Hi everyone,
i'm using PID library(Author: Brett Beauregard) to control both healing and cooling of peltier.
I would like to realize the function: when the temperatur under the setpoint, peltier works as heater, the PID-output controls pwm so that it slowly reaches the setpoint. And when temperatur is over setpoint, peltier works as cooler.
Then i met the problem: I can only choose one direction for the calculation of the error. Either heater or cooler.
Can I still use this PID library in this case? How can I modify it? Or I'll have to write my own pid program?
You can also change the direction by changing the sign of the error term, which you can do at any time. However, when you do change the sign, accumulated terms like the integrated error must be reset to zero.
I can't find the reference right now, but my understanding is that direct PWM control is not recommended for Peltier control. It reduces efficiency and cooling capacity because of increased IR losses. The PWM signal needs to be filtered into a low-ripple DC level.
Well, "less energy efficient" means that the lost energy is going to heat up the Peltier itself. That results in reduced cooling (heat transfer) capacity. Whether or not that's "fine" depends on if it still works for your application.
Correct. Keep in mind that PWM has been used to control Peltier heat transfer for decades (since the 1970s), despite the reduced efficiency. For a hobbyist, if it does the job, it is indeed fine, and a nonissue for the Arduino forum.
It is only rather recently that some manufacturers have decided not to produce and sell PWM controllers, one reason being that the smoothed DC controllers are quite a bit more expensive, and more profitable.
Sorry I didn't make myself clear, the peltier has two wires connected to it, the current input from the left wire is for heating mode and vice versa for cooling mode.
I'm also aware that the Peltier switches frequently between cooling and heating modes when the set temperature is reached, which can shorten the life of the peltier.
So I'm trying to figure out how to fix it. My current idea is to adjust the conditions for switching the peltier mode, e.g. to switch to cooling mode only when the temperature reaches the set temperature +0.5°.
But this method also leads to less precise control results. Do any experts have a greater idea?
Based on my Peltier experience, please tell us more about the physical part of your project. Since you want to switch between heating and cooling do you have identical heat sinks and fans on each side of the Peltier? How much time do you allow for Peltier internal heat to be removed before switching from heat to cool? If not enough time(minutes) the Peltier will overheat and be destroyed.
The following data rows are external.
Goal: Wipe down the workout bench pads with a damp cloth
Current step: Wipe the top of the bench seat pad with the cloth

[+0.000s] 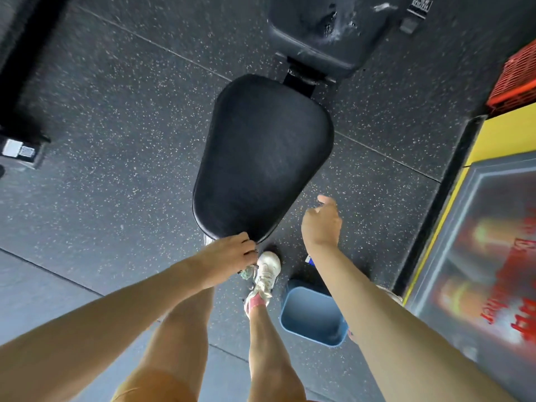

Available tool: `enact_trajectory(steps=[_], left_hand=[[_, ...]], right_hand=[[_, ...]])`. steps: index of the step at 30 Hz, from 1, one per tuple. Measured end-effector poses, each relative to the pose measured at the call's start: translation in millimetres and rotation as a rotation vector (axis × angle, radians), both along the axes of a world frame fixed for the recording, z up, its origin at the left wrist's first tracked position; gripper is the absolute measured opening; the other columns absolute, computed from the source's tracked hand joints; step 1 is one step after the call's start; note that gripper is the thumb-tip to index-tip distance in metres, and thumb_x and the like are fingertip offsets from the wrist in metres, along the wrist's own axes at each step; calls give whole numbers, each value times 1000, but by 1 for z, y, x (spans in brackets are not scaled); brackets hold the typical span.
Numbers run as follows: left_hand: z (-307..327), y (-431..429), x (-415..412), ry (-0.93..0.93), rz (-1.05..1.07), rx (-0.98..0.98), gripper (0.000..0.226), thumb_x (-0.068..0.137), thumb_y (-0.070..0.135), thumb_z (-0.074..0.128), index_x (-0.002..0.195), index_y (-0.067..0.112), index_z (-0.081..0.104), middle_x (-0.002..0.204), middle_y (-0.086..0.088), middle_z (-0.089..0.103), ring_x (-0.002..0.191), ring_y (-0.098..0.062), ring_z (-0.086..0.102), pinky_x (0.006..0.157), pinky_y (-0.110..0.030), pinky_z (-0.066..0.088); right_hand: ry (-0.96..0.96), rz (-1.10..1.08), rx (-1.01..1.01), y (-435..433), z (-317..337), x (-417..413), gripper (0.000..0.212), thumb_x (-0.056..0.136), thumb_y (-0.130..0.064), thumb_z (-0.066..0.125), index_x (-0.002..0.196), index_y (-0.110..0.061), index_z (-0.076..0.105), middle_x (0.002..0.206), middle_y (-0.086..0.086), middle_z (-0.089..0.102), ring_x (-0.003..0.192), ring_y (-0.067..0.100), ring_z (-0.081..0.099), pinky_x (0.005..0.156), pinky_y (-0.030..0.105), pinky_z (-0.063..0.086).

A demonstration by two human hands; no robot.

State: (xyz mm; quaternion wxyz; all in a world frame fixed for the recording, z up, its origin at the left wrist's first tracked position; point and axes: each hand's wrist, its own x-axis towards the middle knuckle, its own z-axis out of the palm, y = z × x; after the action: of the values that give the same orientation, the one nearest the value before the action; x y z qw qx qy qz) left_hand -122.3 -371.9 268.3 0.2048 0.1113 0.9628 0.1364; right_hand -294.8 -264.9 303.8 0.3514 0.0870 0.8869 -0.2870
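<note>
The black seat pad (261,158) of the workout bench fills the middle of the view, its near end the narrow one. Beyond it stands the back pad (327,30), streaked with wet marks. My left hand (229,253) grips a greenish cloth (246,272) at the near edge of the seat pad; only a small bit of the cloth shows under my fingers. My right hand (322,224) hovers to the right of the seat pad, fingers loosely bent, holding nothing.
A blue bucket (313,314) stands on the speckled rubber floor (116,140) by my right foot (266,274). A yellow-edged platform with a poster (478,242) runs along the right. A red crate (516,79) sits at the upper right, a machine frame (20,82) at the left.
</note>
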Motion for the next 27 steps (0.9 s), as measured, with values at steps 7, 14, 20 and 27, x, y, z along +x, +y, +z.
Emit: enact_trajectory(steps=[7, 14, 20, 27], left_hand=[[8, -89, -56, 117, 1209, 215, 45, 79, -12, 53, 121, 3, 59, 113, -14, 58, 107, -33, 47, 80, -47, 49], [-2, -139, -72, 198, 1347, 271, 41, 79, -10, 50, 116, 6, 57, 109, -9, 52, 103, -27, 43, 75, -31, 38], [-15, -164, -93, 80, 1481, 326, 21, 82, -7, 50, 101, 1, 55, 103, -12, 50, 92, -31, 48, 68, -28, 31], [-21, -211, -146, 24, 1469, 456, 25, 80, -10, 44, 100, 0, 55, 99, -13, 48, 85, -29, 46, 67, -30, 31]], right_hand=[[145, 257, -34, -69, 2, 10, 45, 91, 1, 40, 135, -9, 47, 134, 9, 47, 121, 24, 47, 93, 36, 41], [278, 523, 3, -143, -13, 14, 43, 88, 0, 47, 131, -7, 49, 135, 9, 43, 123, 25, 40, 98, 38, 41], [305, 534, 59, -193, -22, 14, 44, 88, -1, 48, 131, -8, 49, 137, 9, 40, 121, 26, 40, 97, 42, 42], [336, 576, 188, -219, -28, -5, 51, 88, 0, 47, 138, -10, 43, 149, 8, 30, 128, 27, 34, 104, 36, 32]])
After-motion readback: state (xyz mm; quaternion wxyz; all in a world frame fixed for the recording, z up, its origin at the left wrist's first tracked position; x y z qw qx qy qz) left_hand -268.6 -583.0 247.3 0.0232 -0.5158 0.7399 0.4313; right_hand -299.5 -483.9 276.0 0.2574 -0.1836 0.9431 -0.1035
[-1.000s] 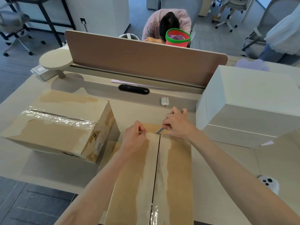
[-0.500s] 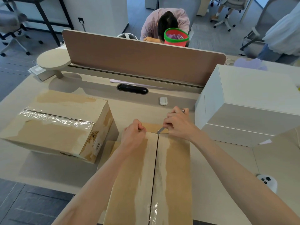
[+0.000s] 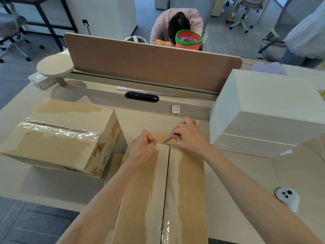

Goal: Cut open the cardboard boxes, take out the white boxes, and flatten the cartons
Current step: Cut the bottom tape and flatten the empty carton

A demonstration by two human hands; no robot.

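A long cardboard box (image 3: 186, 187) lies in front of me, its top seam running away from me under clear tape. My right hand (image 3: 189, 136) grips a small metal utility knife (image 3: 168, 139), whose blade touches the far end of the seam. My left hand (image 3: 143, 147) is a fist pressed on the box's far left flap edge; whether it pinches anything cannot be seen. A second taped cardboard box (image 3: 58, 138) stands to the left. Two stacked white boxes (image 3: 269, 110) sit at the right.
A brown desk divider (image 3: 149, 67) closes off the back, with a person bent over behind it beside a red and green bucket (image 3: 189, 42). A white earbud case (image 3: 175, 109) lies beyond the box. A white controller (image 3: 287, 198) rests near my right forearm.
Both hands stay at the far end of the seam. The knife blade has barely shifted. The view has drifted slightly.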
I installed heat sink on the cooling side.I think I don't need particularly high temperatures (my peltier can withstand up to 80°C), and the current is low (3A, whereas the peltier can withstand up to 6.5A) so it's not easily damaged.
How do you lower the current? By reducing the voltage! When you go below the voltage necessary for the internal diodes to conduct, there is no heat transfer, only heat build up in the diodes.
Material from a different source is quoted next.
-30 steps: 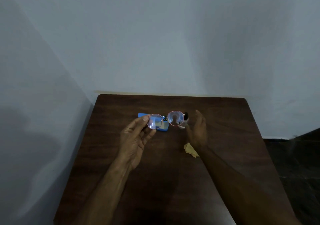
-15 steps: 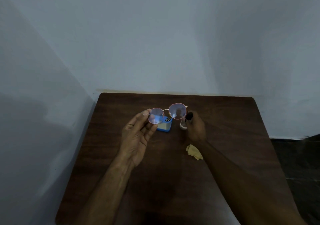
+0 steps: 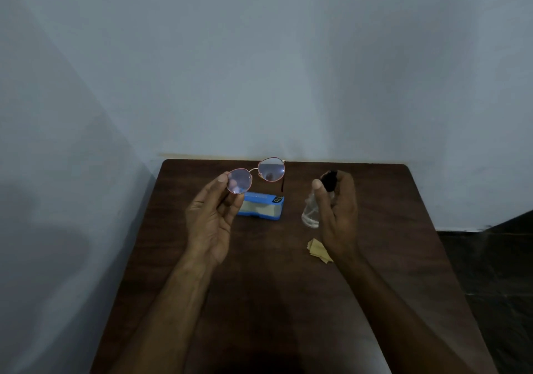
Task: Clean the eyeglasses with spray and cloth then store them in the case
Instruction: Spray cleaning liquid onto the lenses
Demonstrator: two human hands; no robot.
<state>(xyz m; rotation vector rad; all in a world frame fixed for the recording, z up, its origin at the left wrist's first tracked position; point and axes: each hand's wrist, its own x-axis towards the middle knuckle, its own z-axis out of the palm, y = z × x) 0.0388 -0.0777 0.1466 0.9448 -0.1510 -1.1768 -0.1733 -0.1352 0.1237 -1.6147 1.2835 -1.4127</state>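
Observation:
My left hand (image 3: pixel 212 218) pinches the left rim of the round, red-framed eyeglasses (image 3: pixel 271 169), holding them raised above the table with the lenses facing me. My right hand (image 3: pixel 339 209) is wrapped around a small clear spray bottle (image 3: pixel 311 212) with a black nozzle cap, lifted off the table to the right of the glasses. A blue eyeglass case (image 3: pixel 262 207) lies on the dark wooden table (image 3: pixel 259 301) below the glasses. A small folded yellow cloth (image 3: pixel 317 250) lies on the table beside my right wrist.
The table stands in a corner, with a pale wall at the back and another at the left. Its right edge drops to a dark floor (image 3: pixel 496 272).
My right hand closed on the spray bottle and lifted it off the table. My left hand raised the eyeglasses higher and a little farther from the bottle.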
Sorry I can't provide a picture right now, i just call the side near the tank the heated side. When this side near the tank is used as the cooling side, the heat dissipation on the other side can work well.
And the peltier has two wires, one red and one black, I connected the red one to pin 1 of the H-bridge BTS7960 and the black one to pin 2 so that i can control peltier to change its mode.
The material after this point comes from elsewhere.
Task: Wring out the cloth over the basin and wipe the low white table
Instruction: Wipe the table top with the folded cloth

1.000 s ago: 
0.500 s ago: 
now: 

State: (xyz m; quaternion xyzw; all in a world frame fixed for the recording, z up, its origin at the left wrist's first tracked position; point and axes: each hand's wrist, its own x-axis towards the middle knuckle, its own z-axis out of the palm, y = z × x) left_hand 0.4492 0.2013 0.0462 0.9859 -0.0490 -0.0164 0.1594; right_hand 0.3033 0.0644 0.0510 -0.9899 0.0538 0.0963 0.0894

Normally, heating & cooling systems simply switch on & off or between heat/off/cool. The temperature can't change instantly. This is assuming you have a temperature sensor in the feedback loop.
Some simple setups without a temperature sensor just have high/medium/low/off and you get a temperature difference from the ambient (the heater will be hotter on a hot day, etc.). My car doesn't have a thermostat so it has manually-variable controls like that.
With PWM (or similar) the delay can cause instability and/or it can take longer to reach the target.
Your home heating/cooling system, your oven, refrigerator, etc.
If you want to ramp-up or ramp-down, you simply ramp the target temperature and let it switch on & off as necessary.
And usually there is some hysteresis (or "swing") or time-delay, etc., so it doesn't toggle on & off multiple times in a second, and/or so relays don't "chatter". The LAST thing you want is to be rapidly & continuously switching between heating & cooling when you're at (or around) the target temperature.